Exercise instructions
Reproduce the listing below exactly, except for its pictures.

The data
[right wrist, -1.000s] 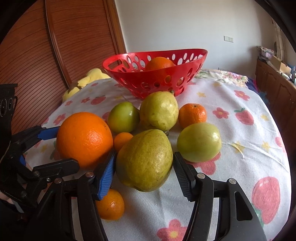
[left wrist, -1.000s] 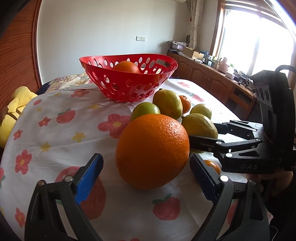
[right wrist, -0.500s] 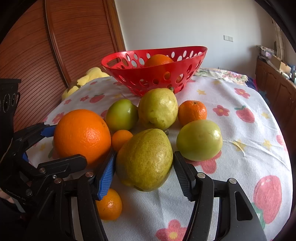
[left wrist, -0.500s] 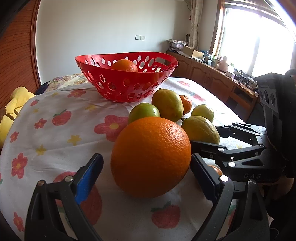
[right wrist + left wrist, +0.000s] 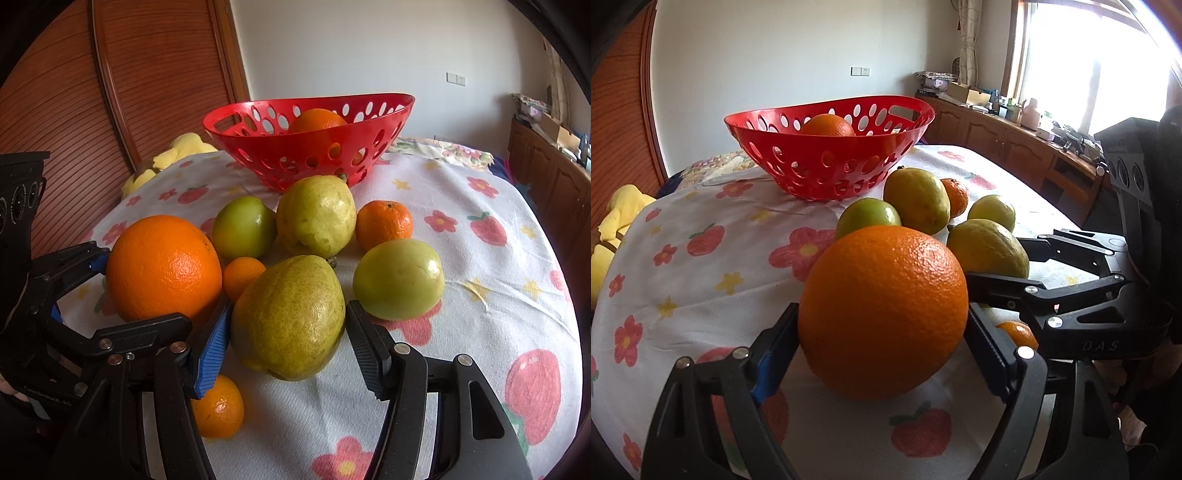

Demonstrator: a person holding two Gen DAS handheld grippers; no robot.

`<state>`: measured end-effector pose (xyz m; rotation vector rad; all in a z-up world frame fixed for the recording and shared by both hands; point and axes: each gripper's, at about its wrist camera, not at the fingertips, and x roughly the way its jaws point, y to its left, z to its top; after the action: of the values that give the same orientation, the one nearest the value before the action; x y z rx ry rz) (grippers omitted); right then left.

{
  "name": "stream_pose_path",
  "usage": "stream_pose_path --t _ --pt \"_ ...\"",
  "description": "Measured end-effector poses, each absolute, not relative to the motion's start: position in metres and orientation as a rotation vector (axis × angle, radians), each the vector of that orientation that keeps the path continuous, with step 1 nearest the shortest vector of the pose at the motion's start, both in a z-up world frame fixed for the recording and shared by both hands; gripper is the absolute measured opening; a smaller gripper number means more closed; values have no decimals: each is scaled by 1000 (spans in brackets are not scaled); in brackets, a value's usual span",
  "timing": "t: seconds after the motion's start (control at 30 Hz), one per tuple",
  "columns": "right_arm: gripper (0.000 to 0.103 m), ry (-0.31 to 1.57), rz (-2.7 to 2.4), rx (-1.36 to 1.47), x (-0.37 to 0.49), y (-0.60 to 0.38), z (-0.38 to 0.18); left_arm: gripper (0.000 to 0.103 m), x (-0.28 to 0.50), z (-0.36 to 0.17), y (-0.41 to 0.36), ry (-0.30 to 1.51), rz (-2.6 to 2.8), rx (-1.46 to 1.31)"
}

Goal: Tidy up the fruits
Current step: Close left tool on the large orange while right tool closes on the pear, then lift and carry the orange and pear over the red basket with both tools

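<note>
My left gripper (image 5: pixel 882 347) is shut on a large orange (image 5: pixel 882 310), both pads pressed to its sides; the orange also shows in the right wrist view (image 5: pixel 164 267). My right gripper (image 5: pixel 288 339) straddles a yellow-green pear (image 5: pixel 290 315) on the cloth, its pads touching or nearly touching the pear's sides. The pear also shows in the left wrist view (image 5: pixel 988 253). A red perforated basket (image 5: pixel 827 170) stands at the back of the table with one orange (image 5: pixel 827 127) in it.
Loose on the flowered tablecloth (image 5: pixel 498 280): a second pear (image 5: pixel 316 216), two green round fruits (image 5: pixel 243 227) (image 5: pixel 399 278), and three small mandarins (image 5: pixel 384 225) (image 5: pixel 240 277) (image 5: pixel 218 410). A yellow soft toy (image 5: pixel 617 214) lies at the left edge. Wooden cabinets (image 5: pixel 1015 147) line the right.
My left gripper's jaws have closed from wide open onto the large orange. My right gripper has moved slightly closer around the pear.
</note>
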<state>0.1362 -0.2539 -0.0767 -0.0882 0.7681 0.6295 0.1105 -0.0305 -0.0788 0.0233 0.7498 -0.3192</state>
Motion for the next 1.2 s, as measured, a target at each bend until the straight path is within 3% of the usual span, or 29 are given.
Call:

Problem solution
[right wrist, -1.000s] 
[left wrist, -1.000s] 
[right wrist, -0.500s] 
[left wrist, -0.500s] 
[right wrist + left wrist, +0.000s] 

Demonstrator: a person holding two Gen DAS handheld grippers; no robot.

`<state>`: measured end-effector pose (xyz m; rotation vector rad; all in a z-up world frame fixed for the recording and shared by both hands; point and axes: each gripper's, at about its wrist camera, not at the fingertips, and x roughly the way its jaws point, y to its left, z to its top; after the action: of the values that give the same orientation, the one nearest the value before the action; x y z rx ry rz) (grippers omitted); right then left.

{
  "name": "stream_pose_path",
  "usage": "stream_pose_path --t _ --pt \"_ ...\"",
  "description": "Measured end-effector poses, each absolute, not relative to the motion's start: position in metres and orientation as a rotation vector (axis × angle, radians), each the vector of that orientation that keeps the path continuous, with step 1 nearest the shortest vector of the pose at the motion's start, both in a z-up world frame fixed for the recording and shared by both hands; gripper is the absolute measured opening; a smaller gripper number means more closed; values have no decimals: each is scaled by 1000 (spans in brackets are not scaled); in brackets, a value's usual span",
  "timing": "t: seconds after the motion's start (control at 30 Hz), one per tuple",
  "columns": "right_arm: gripper (0.000 to 0.103 m), ry (-0.31 to 1.57), rz (-2.7 to 2.4), rx (-1.36 to 1.47), x (-0.37 to 0.49), y (-0.60 to 0.38), z (-0.38 to 0.18); left_arm: gripper (0.000 to 0.103 m), x (-0.28 to 0.50), z (-0.36 to 0.17), y (-0.41 to 0.36), ry (-0.30 to 1.51), rz (-2.6 to 2.8), rx (-1.46 to 1.31)"
}

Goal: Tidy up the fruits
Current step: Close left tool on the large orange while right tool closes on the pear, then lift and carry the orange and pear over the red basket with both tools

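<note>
My left gripper (image 5: pixel 882 347) is shut on a large orange (image 5: pixel 882 310), both pads pressed to its sides; the orange also shows in the right wrist view (image 5: pixel 164 267). My right gripper (image 5: pixel 288 339) straddles a yellow-green pear (image 5: pixel 290 315) on the cloth, its pads touching or nearly touching the pear's sides. The pear also shows in the left wrist view (image 5: pixel 988 253). A red perforated basket (image 5: pixel 827 170) stands at the back of the table with one orange (image 5: pixel 827 127) in it.
Loose on the flowered tablecloth (image 5: pixel 498 280): a second pear (image 5: pixel 316 216), two green round fruits (image 5: pixel 243 227) (image 5: pixel 399 278), and three small mandarins (image 5: pixel 384 225) (image 5: pixel 240 277) (image 5: pixel 218 410). A yellow soft toy (image 5: pixel 617 214) lies at the left edge. Wooden cabinets (image 5: pixel 1015 147) line the right.
My left gripper's jaws have closed from wide open onto the large orange. My right gripper has moved slightly closer around the pear.
</note>
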<state>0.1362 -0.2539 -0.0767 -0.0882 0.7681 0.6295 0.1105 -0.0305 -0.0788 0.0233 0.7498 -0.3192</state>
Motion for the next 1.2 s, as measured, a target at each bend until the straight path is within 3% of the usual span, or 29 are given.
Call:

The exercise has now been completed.